Work required
Excluding pictures, what does the listing below contain from the line with "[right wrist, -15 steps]" up to and including the line with "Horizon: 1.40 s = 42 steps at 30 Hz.", word for word?

---------- Task inputs

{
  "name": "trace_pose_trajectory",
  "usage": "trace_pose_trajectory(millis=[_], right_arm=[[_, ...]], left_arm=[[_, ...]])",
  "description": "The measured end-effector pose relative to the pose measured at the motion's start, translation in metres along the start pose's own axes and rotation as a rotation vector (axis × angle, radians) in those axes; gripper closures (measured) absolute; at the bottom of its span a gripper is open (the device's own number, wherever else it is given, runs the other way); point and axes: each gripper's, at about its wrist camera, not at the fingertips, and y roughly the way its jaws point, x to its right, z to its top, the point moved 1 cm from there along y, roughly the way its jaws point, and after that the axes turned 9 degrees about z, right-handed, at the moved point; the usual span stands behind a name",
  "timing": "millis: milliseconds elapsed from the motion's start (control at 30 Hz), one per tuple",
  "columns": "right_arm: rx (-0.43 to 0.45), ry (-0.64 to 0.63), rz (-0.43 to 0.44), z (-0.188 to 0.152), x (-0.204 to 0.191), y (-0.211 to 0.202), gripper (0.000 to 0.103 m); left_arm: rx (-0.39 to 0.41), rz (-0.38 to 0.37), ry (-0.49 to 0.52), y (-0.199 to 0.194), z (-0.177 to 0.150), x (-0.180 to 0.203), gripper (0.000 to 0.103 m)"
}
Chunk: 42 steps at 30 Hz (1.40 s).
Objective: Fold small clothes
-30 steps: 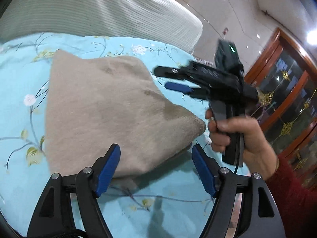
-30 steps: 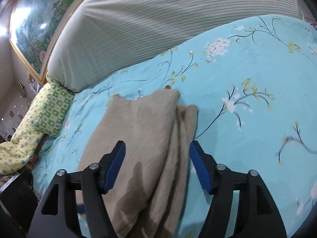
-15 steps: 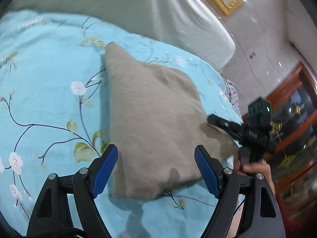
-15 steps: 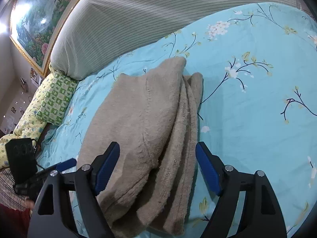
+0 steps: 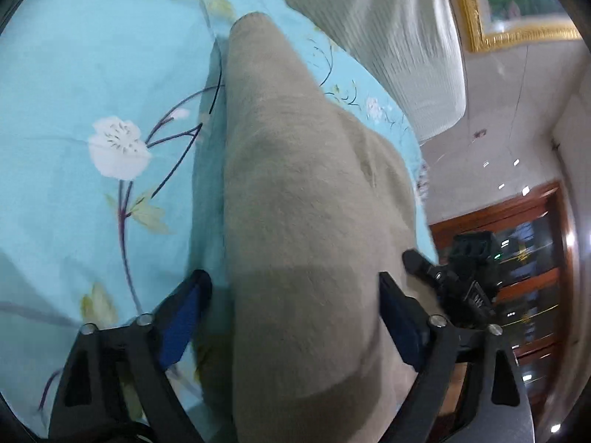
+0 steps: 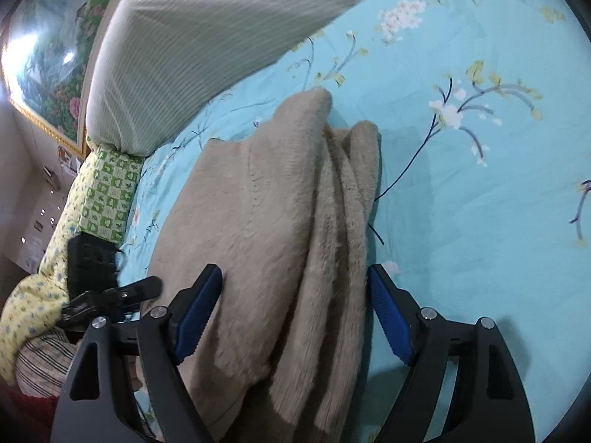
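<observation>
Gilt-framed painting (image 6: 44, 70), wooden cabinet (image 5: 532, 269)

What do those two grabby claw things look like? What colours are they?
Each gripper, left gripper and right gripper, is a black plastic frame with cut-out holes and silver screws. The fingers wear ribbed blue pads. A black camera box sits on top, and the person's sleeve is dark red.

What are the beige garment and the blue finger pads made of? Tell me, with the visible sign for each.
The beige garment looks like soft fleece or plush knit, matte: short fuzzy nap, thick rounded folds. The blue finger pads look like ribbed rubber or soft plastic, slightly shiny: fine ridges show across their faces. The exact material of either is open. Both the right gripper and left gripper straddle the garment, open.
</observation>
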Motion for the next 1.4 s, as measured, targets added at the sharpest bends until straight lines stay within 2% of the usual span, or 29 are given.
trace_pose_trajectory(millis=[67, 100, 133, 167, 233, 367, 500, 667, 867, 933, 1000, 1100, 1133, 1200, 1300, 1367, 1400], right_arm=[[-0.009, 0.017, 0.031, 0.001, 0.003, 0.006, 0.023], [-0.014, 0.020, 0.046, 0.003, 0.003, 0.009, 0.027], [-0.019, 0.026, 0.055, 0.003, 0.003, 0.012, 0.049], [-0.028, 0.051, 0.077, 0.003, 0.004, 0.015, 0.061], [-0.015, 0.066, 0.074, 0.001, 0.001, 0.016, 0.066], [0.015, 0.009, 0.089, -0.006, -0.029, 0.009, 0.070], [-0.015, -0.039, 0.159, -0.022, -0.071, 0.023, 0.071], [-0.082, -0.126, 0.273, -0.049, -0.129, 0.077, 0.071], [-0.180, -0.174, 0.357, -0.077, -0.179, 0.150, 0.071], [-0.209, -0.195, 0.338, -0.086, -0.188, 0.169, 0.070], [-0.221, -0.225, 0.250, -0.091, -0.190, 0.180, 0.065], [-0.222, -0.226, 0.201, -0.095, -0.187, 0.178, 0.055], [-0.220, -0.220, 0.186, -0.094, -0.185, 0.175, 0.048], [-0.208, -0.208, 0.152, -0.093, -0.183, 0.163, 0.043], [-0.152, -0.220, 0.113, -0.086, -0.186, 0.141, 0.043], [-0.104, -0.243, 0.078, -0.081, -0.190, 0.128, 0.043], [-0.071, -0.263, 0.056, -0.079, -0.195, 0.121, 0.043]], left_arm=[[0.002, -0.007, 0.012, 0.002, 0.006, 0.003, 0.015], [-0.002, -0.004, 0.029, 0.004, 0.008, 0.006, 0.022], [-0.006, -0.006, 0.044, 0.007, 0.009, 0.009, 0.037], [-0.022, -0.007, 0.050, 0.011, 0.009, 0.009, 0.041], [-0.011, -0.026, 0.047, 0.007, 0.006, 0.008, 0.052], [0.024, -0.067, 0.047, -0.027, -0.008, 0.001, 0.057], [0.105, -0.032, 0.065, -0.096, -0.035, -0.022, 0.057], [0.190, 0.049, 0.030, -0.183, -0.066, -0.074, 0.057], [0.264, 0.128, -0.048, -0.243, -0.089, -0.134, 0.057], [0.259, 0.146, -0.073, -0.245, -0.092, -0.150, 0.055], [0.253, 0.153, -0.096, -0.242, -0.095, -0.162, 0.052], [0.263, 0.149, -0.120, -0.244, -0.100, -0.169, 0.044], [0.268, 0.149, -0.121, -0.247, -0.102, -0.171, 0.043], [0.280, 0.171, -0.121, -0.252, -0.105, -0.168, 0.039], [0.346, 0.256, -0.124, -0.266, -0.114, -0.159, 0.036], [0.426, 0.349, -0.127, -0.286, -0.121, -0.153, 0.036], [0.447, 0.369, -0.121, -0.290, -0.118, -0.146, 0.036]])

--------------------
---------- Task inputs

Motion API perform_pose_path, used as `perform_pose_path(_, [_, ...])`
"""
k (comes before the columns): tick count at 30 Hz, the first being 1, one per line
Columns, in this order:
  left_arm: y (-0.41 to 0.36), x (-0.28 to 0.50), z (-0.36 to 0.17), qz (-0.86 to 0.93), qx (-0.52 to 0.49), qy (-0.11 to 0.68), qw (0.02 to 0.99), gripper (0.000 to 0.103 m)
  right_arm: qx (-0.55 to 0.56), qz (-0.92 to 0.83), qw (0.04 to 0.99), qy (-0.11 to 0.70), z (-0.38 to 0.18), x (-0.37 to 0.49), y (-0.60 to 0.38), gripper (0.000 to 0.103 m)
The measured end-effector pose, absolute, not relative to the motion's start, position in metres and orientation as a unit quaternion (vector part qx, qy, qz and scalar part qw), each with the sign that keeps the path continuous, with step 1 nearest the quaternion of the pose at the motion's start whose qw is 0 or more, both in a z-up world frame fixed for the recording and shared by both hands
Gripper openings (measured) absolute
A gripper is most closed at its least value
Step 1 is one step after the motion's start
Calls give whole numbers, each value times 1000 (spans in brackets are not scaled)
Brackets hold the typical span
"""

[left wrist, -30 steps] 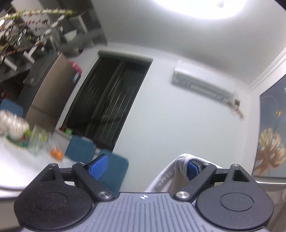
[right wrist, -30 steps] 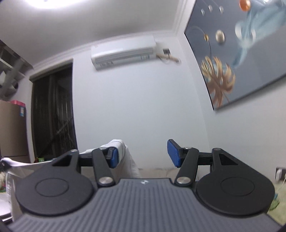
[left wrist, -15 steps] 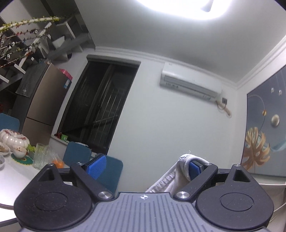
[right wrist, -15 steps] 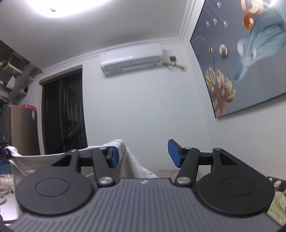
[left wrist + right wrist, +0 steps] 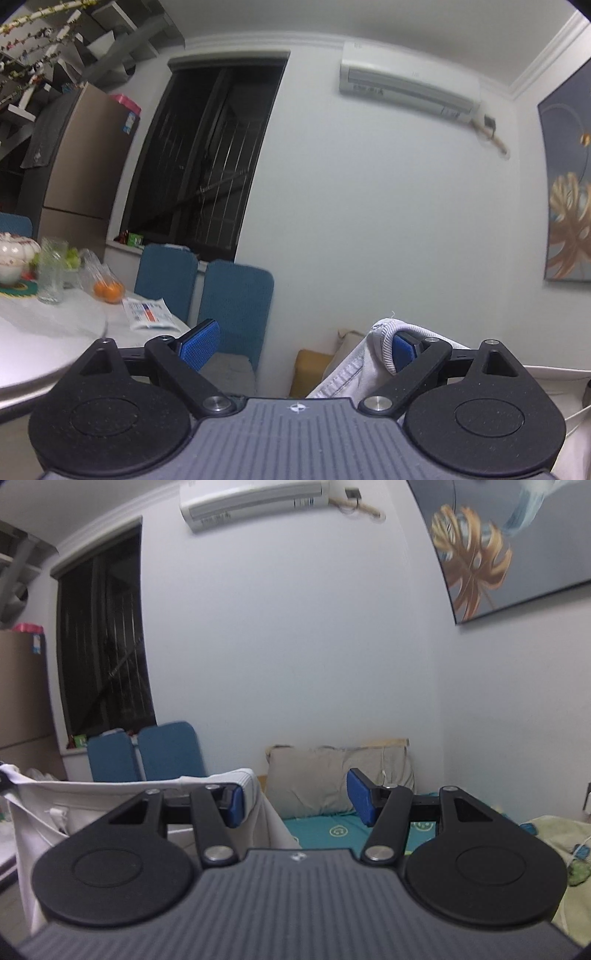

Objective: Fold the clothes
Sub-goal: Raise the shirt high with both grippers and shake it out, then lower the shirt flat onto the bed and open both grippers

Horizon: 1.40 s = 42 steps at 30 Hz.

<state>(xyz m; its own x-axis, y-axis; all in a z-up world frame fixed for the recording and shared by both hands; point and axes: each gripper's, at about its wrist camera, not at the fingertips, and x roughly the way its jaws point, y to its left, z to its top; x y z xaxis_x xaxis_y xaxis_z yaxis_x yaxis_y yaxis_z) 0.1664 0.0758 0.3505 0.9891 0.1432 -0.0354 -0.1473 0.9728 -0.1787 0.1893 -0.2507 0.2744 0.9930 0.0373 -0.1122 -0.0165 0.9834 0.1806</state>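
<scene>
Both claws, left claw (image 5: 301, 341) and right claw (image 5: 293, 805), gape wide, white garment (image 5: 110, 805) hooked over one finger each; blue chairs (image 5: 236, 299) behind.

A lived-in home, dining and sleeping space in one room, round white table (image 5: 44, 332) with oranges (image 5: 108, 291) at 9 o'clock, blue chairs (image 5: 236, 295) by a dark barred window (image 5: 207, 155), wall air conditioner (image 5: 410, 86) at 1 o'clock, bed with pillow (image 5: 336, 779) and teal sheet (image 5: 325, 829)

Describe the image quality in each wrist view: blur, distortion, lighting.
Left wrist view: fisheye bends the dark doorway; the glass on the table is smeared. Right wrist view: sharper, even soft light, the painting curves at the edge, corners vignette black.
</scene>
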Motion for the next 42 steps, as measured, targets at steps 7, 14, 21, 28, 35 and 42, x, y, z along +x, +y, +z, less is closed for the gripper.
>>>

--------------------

Output for this exercise
[right wrist, -15 steps] 
[left wrist + right wrist, +0 steps] 

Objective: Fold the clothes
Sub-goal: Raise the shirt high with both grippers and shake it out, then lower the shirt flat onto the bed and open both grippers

Horizon: 1.40 s = 42 steps at 30 Hz.

The answer has now been finished.